- [ABOUT THIS EXERCISE]: Below are records; write all of them out exactly.

*** RECORD EXTRACTS Section Begins ***

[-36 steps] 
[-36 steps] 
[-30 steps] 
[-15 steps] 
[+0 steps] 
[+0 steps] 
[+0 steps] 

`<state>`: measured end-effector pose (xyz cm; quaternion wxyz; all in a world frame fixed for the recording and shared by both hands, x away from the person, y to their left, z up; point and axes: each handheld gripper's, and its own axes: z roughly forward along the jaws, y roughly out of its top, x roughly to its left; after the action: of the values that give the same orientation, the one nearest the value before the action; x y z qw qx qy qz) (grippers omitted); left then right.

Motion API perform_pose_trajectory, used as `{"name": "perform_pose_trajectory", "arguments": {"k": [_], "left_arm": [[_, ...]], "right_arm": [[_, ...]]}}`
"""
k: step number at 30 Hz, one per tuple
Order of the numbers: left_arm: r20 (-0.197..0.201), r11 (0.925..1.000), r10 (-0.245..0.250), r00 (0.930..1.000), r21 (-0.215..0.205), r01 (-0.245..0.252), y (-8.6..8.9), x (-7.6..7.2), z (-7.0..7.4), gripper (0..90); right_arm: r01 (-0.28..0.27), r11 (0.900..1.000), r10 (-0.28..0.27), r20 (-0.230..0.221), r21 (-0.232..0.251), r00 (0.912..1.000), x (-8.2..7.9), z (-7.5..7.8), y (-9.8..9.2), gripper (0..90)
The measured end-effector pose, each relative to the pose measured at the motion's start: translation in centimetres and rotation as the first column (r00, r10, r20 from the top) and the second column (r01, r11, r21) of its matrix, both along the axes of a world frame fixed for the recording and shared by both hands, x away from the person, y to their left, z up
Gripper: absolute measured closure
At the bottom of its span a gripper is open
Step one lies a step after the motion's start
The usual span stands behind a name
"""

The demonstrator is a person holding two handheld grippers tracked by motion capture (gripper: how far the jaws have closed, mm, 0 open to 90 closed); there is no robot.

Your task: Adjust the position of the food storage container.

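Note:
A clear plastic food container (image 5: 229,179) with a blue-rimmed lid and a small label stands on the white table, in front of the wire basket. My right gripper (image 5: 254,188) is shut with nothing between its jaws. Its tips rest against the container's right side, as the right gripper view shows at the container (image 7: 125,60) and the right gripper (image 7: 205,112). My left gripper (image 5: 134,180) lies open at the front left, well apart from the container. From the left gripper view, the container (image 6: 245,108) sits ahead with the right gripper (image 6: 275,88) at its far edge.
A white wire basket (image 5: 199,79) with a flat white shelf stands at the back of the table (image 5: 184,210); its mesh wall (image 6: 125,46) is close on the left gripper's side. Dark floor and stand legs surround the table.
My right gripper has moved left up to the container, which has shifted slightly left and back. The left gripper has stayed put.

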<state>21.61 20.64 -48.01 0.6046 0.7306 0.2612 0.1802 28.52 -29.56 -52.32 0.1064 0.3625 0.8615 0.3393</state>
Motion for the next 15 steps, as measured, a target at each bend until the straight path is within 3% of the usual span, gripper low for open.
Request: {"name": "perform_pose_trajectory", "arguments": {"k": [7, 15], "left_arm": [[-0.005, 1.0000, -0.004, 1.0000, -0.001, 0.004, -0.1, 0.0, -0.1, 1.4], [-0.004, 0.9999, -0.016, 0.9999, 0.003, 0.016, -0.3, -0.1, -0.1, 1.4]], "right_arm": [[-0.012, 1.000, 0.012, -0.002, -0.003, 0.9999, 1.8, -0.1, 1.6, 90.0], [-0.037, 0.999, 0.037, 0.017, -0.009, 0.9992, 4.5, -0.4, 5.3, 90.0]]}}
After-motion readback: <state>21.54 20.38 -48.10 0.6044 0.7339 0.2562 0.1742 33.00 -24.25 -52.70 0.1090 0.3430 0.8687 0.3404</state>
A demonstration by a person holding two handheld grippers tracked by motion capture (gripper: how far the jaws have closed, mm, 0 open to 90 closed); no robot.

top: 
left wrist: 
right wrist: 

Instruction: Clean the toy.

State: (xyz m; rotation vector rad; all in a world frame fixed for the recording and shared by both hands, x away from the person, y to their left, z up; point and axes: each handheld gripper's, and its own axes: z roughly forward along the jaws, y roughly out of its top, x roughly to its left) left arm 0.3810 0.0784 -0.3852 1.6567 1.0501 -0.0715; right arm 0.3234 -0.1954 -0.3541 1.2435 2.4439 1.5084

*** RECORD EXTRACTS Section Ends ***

- [REPLY TO THE TASK]:
[-36 steps] 
[-36 steps] 
[-30 steps] 
[-15 steps] 
[+0 steps] 
[+0 steps] 
[+0 steps] 

`<state>`: measured end-effector pose (xyz cm; quaternion wxyz; all in a world frame fixed for the recording and shared by both hands, x away from the person, y to their left, z up; point and axes: each handheld gripper's, and its own axes: z roughly forward along the jaws, y roughly out of its top, x roughly to its left; after the action: of the values that give the same orientation, the one nearest the value before the action; x y z qw qx qy qz) (grippers omitted); left then right.

Motion API perform_pose_trajectory, used as `{"name": "perform_pose_trajectory", "arguments": {"k": [_], "left_arm": [[_, ...]], "right_arm": [[_, ...]]}}`
"""
k: step number at 30 Hz, one per tuple
Order of the numbers: left_arm: r20 (-0.197..0.201), r11 (0.925..1.000), r10 (-0.245..0.250), r00 (0.930..1.000), r21 (-0.215..0.205), r01 (-0.245..0.252), y (-8.6..8.9), x (-7.6..7.2), z (-7.0..7.4), gripper (0..90); right_arm: r01 (-0.28..0.27), r11 (0.900..1.000), r10 (-0.28..0.27), r20 (-0.230..0.221), r21 (-0.232..0.251), r00 (0.912..1.000), x (-8.2..7.9), z (-7.5..7.8), y (-9.8..9.2), gripper (0..90)
The measured end-effector pose, each relative to the pose measured at the motion's start: translation in centimetres and rotation as the first column (r00, r10, r20 from the top) and the second column (r01, r11, r21) of its matrix, both along the axes of a world frame fixed for the recording and shared by both hands, x away from the person, y to their left, z up
Gripper: absolute measured closure
At the bottom of its span a gripper is open
Step one lies a step after the motion's start
The usual span stands behind a name
"""

The demonstrator is a person holding two handheld grippers tracked by motion capture (gripper: how far the jaws have closed, mm, 0 open to 90 closed); there is no robot.

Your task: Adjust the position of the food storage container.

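Note:
A clear plastic food container (image 5: 229,179) with a blue-rimmed lid and a small label stands on the white table, in front of the wire basket. My right gripper (image 5: 254,188) is shut with nothing between its jaws. Its tips rest against the container's right side, as the right gripper view shows at the container (image 7: 125,60) and the right gripper (image 7: 205,112). My left gripper (image 5: 134,180) lies open at the front left, well apart from the container. From the left gripper view, the container (image 6: 245,108) sits ahead with the right gripper (image 6: 275,88) at its far edge.
A white wire basket (image 5: 199,79) with a flat white shelf stands at the back of the table (image 5: 184,210); its mesh wall (image 6: 125,46) is close on the left gripper's side. Dark floor and stand legs surround the table.
My right gripper has moved left up to the container, which has shifted slightly left and back. The left gripper has stayed put.
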
<state>21.61 20.64 -48.01 0.6046 0.7306 0.2612 0.1802 28.52 -29.56 -52.32 0.1064 0.3625 0.8615 0.3393</state>
Motion for the next 15 steps, as measured, a target at each bend until the straight path is within 3% of the usual span, gripper low for open.
Request: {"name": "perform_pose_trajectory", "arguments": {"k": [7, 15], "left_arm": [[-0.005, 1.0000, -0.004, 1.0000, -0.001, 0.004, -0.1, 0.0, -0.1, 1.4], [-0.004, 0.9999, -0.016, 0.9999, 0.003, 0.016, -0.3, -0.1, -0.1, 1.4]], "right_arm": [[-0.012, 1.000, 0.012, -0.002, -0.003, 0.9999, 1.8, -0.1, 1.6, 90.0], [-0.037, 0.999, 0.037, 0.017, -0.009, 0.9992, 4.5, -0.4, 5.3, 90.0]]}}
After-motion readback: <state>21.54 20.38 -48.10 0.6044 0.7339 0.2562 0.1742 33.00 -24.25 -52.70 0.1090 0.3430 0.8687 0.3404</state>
A demonstration by a person holding two handheld grippers tracked by motion capture (gripper: how far the jaws have closed, mm, 0 open to 90 closed); no robot.

top: 
left wrist: 
right wrist: 

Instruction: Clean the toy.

State: (xyz m; rotation vector rad; all in a world frame fixed for the recording and shared by both hands, x away from the person, y to their left, z up; point and axes: each handheld gripper's, and its own axes: z roughly forward along the jaws, y roughly out of its top, x roughly to its left) left arm 0.3810 0.0784 -0.3852 1.6567 1.0501 -0.0715; right arm 0.3234 -0.1954 -0.3541 1.2435 2.4439 1.5084

Nothing else remains to be done for this exercise.